The report highlights an intriguing development here; late-stage funding deals, which were substantially reduced in 2022, are again picked up by investors in March 2023. In fact, late-stage funding raised by startups accounted for 74.8% of the total funding raised last month, amounting to $858.7 million. This is even more than what companies raised in the month of February.

On the other hand, seed-stage funding rounds accounted for only 4.5% of the total investments raised by Indian startups in March 2023, totalling $51.7 million.

The funding trend in early-stage startups could be concerning. Early-stage investments in startups stood at $237.6 million, representing 20.7% of the total

Other main highlights: Indian startups raised the most funds

  • Chiratae Ventures was the most active VC in March, participating in three funding rounds for HealthPlix, SigTuple and BuyStars. Other most active VCs were Elevation and Sixth Sense Ventures, each participating in two rounds.
  • The late-stage funding was led by the Abu Dhabi Investment Authority (ADIA), which invested $500 million in Lenskart for a 10% stake. This financing round made the valuation of Lenskart $4.2 billion.
  • PhonePe, India’s most valuable fintech startup, has secured a $200 million investment from its parent company Walmart. The fund infusion was part of the company’s ongoing $1 billion financing round. Pre-money valuation for this $200 million deal puts PhonePe at $12 billion, exceeding Razorpay’s valuation of $7.5 billion.
  • Mintifi, a supply chain financing startup, has raised $110 million in a fresh round of funding that was led by Premji Invest and included other existing investors Norwest Venture Partners, Elevation Capital and International Finance Corp. Interestingly, almost 90% of the investment was raised by selling new shares, with the proceeds flowing to the corporation. The remaining 10%, meanwhile, was raised through secondary shares only to provide liquidity to employees and early investors.
  • CHARGE+ZONE, an electric vehicle charging infra platform, recently raised $54 million in a Series A1 funding round led by global impact investment management firm BlueOrchard Finance. The company is also planning to raise between $75 million and $100 million in equity as part of Series A2 during 2023-2024.
  • Kabira Mobility, an electric bike startup, secured $50 million in its Series A funding round from Qatar-based Al-Abdulla Group.

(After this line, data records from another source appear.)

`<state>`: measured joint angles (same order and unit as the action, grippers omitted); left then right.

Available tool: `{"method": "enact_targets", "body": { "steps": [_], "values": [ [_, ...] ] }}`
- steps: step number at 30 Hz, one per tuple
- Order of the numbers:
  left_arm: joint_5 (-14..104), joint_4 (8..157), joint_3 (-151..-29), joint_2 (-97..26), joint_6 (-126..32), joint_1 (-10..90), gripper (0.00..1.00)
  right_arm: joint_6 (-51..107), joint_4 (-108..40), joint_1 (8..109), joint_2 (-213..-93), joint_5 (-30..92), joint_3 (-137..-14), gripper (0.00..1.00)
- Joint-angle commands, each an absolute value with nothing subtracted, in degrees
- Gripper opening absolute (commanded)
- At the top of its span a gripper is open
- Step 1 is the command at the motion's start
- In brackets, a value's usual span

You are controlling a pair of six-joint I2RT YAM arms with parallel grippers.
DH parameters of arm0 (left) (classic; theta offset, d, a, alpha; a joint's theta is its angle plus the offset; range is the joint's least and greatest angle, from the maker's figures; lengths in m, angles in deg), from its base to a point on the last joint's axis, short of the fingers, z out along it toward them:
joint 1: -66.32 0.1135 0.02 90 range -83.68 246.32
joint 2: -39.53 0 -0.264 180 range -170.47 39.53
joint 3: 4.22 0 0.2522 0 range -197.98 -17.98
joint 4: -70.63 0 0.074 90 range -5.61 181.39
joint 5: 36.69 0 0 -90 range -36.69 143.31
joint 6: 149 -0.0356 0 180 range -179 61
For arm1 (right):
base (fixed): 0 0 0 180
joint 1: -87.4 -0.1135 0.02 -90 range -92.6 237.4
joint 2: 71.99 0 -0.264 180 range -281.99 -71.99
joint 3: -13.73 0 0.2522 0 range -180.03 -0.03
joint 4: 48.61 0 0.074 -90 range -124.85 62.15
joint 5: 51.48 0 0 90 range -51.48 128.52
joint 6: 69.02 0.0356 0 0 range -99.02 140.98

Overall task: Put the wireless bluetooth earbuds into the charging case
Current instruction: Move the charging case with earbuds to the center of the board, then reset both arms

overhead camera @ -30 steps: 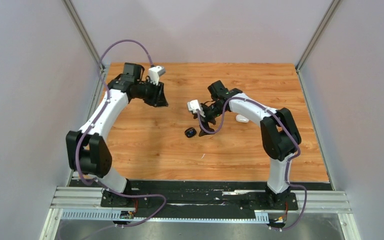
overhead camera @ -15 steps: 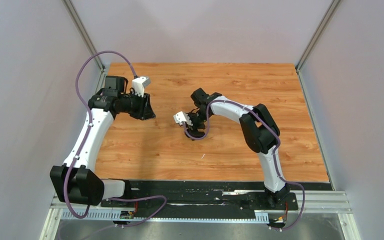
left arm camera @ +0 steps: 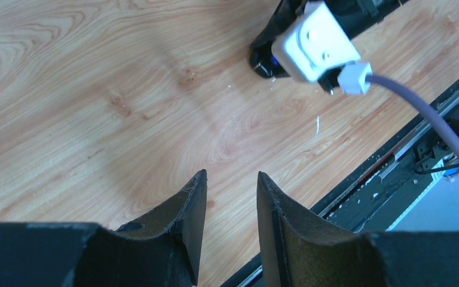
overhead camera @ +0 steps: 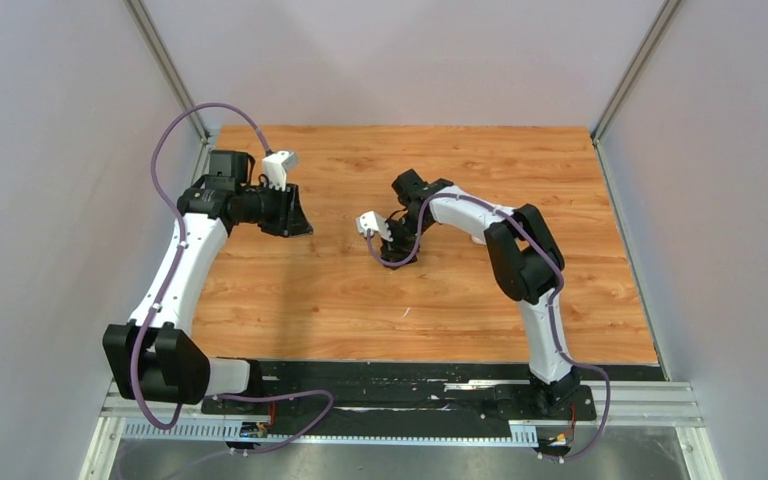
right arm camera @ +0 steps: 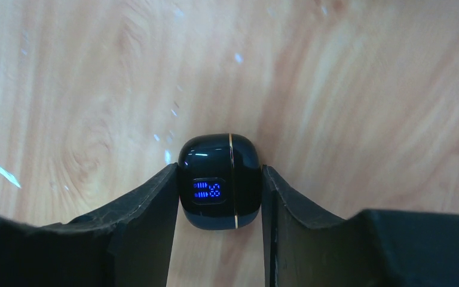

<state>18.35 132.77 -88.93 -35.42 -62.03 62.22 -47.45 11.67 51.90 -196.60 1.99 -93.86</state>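
A glossy black charging case (right arm camera: 218,179) with a gold seam and a lit blue display is closed and sits on the wooden table (overhead camera: 320,290). My right gripper (right arm camera: 219,167) is shut on it, one finger on each side. In the top view the right gripper (overhead camera: 392,255) covers the case. The left wrist view shows a dark part of the case (left arm camera: 262,61) under the right wrist's white camera (left arm camera: 314,42). My left gripper (left arm camera: 230,174) is open and empty, above bare wood to the left (overhead camera: 295,215). No earbuds show in any view.
The black rail along the table's near edge (left arm camera: 394,173) lies to the right in the left wrist view. A purple cable (left arm camera: 406,101) hangs from the right wrist. Grey walls enclose the table on three sides.
The case lay free on the table left of my right gripper; the right gripper moved left over it and now grips it. My left arm drew back to the left.
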Motion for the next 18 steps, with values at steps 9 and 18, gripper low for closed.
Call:
{"method": "enact_targets", "body": {
  "steps": [9, 18],
  "values": [
    [16.8, 130.9, -89.7, -36.2, -61.2, 62.5, 0.44, -27.1, 12.2, 58.4, -190.0, 6.9, -101.8, 1.00],
    [24.5, 132.1, -96.5, -36.6, -66.4, 62.5, 1.00, 11.4, 4.3, 68.3, -169.8, 6.9, -107.2, 1.00]
  ]
}}
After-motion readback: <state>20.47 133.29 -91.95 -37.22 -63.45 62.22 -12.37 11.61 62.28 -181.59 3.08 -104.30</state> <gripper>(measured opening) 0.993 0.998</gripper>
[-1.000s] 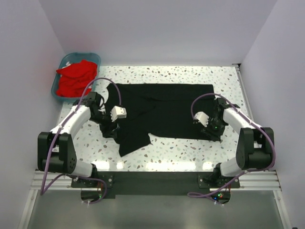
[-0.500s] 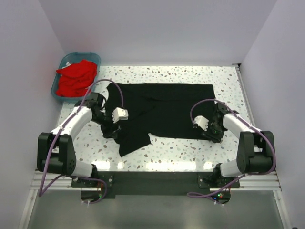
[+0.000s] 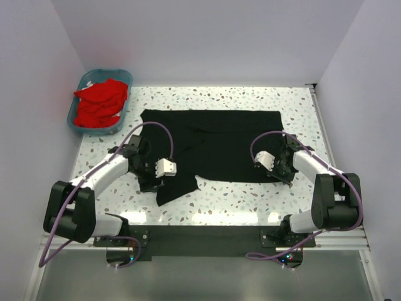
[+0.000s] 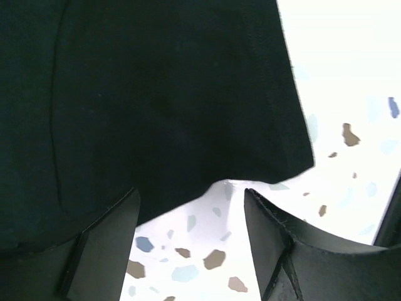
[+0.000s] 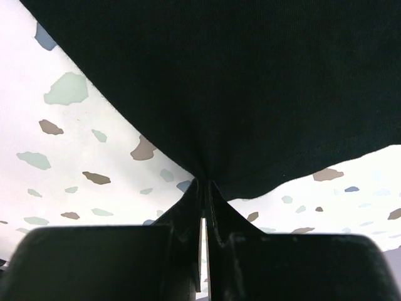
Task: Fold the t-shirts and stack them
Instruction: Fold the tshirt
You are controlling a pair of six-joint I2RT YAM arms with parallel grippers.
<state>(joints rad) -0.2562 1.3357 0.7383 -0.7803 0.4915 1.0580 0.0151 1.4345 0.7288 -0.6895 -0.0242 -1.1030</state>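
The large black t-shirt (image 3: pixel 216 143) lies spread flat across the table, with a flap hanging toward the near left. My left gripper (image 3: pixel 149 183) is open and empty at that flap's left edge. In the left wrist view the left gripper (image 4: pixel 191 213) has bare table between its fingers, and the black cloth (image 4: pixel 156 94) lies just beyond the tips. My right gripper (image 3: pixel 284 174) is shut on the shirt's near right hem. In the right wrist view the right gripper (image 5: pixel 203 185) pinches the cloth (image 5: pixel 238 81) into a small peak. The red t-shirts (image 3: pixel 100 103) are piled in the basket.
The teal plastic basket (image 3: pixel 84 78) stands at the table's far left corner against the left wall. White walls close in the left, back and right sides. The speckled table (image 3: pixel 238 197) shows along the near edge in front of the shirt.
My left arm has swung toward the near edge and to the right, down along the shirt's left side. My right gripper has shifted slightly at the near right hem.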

The latest trends in funding in Indian startups have a lot many indicators for entrepreneurs, especially young ones who are either planning to start or have just started their ventures. The mass layoffs have bought the world to the doors of another recession, and if we pay attention to warnings put up by a few renowned leaders and investors, we must buckle up for the longest recession ever. In such a situation, it would be early-stage startups that may be impacted the most and possibly have a bumpy road ahead.